From 1925 until 1970, the collections were housed on campus as part of the Ohio
Archaeological and Historical Society (The Ohio State Museum). Professor James S. Hine served as Curator until his death in 1930. He was followed by Edward S. Thomas. In 1955 the fish collection of the Franz Theodore Stone Laboratory, The Ohio State University, Put-in-Bay, Ohio was brought to Columbus and became part of the Ohio State Museum collections. At that time Milton B. Trautman transferred from the laboratory and became the Curator of Vertebrate Collections. In 1962 the University's vertebrate collections were organized into distinct areas and the Fish Division was established. In 1970 the Society (now Ohio Historical Society) moved to a new location leaving the Zoological collections in the care of the University. At this time a change was made in the name of the collections facility to The Ohio State University Museum of Zoology (OSUM). Ted M. Cavender took over as Curator of the Fish Division in 1970 when the systematics collections were transferred to The Ohio State University. The Museum of Zoology and all of its divisions were moved to a newly renovated facility (the Museum of Biological Diversity, 1315 Kinnear Road, Columbus, Ohio 43212) in the Spring of 1992. This move combined almost all of the University's natural history collections in one location. 

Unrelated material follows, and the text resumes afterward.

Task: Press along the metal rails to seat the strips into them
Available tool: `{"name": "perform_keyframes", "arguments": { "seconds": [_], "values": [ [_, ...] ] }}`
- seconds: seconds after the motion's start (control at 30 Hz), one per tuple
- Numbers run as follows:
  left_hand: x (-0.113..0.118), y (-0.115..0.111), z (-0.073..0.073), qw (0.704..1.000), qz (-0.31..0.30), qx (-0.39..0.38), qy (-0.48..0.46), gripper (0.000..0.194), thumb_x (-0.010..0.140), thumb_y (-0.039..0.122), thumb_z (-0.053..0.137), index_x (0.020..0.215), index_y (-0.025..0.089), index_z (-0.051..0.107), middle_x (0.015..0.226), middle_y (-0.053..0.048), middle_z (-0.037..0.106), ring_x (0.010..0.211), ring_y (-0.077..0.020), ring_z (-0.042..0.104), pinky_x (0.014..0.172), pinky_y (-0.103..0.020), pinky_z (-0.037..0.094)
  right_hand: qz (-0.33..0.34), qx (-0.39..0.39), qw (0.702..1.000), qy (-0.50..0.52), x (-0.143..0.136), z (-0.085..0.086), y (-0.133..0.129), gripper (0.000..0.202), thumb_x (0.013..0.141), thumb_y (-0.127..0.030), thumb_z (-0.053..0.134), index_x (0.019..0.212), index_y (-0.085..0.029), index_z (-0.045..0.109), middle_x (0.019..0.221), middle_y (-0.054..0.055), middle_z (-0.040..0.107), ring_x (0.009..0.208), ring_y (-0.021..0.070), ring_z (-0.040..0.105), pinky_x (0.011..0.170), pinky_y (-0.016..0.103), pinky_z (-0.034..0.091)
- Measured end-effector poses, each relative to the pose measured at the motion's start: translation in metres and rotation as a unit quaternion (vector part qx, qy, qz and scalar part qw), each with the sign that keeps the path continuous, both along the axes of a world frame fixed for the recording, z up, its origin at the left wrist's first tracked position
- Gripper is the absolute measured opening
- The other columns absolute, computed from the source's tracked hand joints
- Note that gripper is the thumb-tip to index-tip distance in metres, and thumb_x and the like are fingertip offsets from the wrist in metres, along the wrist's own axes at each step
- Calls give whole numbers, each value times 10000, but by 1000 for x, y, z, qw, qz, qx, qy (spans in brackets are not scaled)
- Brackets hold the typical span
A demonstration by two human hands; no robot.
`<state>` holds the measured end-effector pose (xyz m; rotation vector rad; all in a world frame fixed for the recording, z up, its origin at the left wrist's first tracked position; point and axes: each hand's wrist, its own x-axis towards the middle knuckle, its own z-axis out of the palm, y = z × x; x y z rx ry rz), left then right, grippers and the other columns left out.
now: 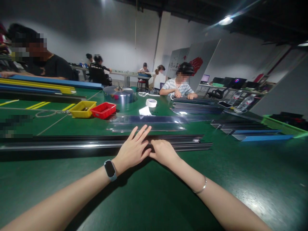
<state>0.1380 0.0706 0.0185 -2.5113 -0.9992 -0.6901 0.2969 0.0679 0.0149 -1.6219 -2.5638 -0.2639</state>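
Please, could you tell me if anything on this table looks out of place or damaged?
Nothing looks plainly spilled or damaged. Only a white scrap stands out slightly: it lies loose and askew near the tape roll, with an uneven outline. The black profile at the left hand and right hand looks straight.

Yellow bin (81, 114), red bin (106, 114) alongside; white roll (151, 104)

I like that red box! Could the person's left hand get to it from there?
Probably yes, with a stretch: the red box sits beyond the left hand. Only the low black rail and flat clear plastic seem between, both likely easy to pass over.
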Motion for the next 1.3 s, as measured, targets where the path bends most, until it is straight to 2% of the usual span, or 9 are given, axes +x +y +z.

Significant Additions of Historic Records 

In order to better support the graduate programs in systematic ichthyology and
malacology at Ohio State it was the goal of the Museum of Zoology to gain distributional and taxonomic representation of fishes and freshwater mollusks from the broad geographic area of North America and to gain particular strengths in the Ohio, Mississippi and Great Lakes basins.  The systematics program in ichthyology involving graduate students working with the Curator, was responsible for many of the additions in fishes. In 1974 the Museum of Zoology acquired the Gerking Collection of Indiana fishes from Indiana University. This was a statewide collection made by Shelby Gerking mostly in the years 1940-1943 (Gerking, 1945). The Missouri State Collections made by Bill Pflieger of the Missouri Department of Conservation between the years 1977-1983 were transferred to Ohio State and catalogued. They provide coverage of many of the Missouri drainages and are rich in large study series of individuals. TVA survey specimens from work in the Tennessee Valley drainages were added between the years 1974 and 1985. These collections in a historical context, compliment earlier surveys by TVA that are found, for example, at the University of Michigan. In 1991, most of the extensive salmonid collection housed at Colorado State University, Robert Behnke in charge, was transferred to Ohio State University.  The large New Jersey coastal marine collection from Ichthyological Associates Laboratory at Absecon made in the period 1972-1974 was brought to The Ohio State University in 1981. In 1992, as part of Greg Varney's graduate research, a number of large collections from Louisiana, Arkansas and Mississippi were transferred to Ohio State from Northeast Louisiana State University with the cooperation of Neil Douglas. 

The Fish Collection consists of teaching and research sections. The research section is composed of alcohol stored specimens, osteological material (about 4500 lots), and cleared and stained glycerin stored fishes. The teaching collection is not catalogued. It is used for instruction in the following classes: Zoology 470 Biology of Vertebrates; Zoology 626 Biology of Fishes; Ichthyology 621 (Taught at Stone Laboratory, Put-ln-Bay, Ohio).